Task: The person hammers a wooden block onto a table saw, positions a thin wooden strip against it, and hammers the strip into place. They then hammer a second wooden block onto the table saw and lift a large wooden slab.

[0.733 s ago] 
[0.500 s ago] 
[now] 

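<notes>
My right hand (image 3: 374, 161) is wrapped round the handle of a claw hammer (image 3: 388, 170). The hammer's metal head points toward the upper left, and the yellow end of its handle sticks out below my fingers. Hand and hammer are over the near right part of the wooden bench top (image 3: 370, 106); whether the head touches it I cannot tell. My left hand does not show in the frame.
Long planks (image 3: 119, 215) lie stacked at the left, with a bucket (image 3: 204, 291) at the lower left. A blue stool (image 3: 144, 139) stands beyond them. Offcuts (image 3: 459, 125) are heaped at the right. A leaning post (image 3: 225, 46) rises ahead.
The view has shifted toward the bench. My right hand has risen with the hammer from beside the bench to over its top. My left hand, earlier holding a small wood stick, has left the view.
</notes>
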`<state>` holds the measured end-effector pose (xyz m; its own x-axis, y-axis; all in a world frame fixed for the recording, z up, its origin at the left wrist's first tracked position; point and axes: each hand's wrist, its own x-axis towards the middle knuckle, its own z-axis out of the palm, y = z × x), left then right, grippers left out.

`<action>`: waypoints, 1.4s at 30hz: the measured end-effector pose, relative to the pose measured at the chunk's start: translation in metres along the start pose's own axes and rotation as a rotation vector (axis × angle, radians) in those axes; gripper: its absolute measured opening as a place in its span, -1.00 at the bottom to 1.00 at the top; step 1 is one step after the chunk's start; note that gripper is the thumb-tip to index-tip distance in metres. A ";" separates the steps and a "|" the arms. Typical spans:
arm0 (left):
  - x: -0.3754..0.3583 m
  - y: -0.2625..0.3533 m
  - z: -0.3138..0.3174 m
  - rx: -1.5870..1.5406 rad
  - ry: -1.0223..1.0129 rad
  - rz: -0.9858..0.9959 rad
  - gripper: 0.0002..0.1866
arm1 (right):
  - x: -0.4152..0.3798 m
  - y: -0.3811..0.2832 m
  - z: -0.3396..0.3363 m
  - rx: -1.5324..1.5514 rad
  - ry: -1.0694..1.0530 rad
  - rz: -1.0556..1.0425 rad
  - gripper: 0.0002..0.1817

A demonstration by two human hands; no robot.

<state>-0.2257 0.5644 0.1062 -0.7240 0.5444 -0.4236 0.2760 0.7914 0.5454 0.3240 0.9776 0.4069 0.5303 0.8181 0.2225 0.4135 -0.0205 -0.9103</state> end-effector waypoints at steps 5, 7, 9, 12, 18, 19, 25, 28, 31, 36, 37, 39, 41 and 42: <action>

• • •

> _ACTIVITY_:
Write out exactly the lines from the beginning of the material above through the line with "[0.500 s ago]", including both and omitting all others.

> _TASK OUTPUT_:
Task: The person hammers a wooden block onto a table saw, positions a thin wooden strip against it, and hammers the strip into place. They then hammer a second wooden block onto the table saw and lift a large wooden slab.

[0.733 s ago] 
[0.500 s ago] 

Nothing else is needed for the answer.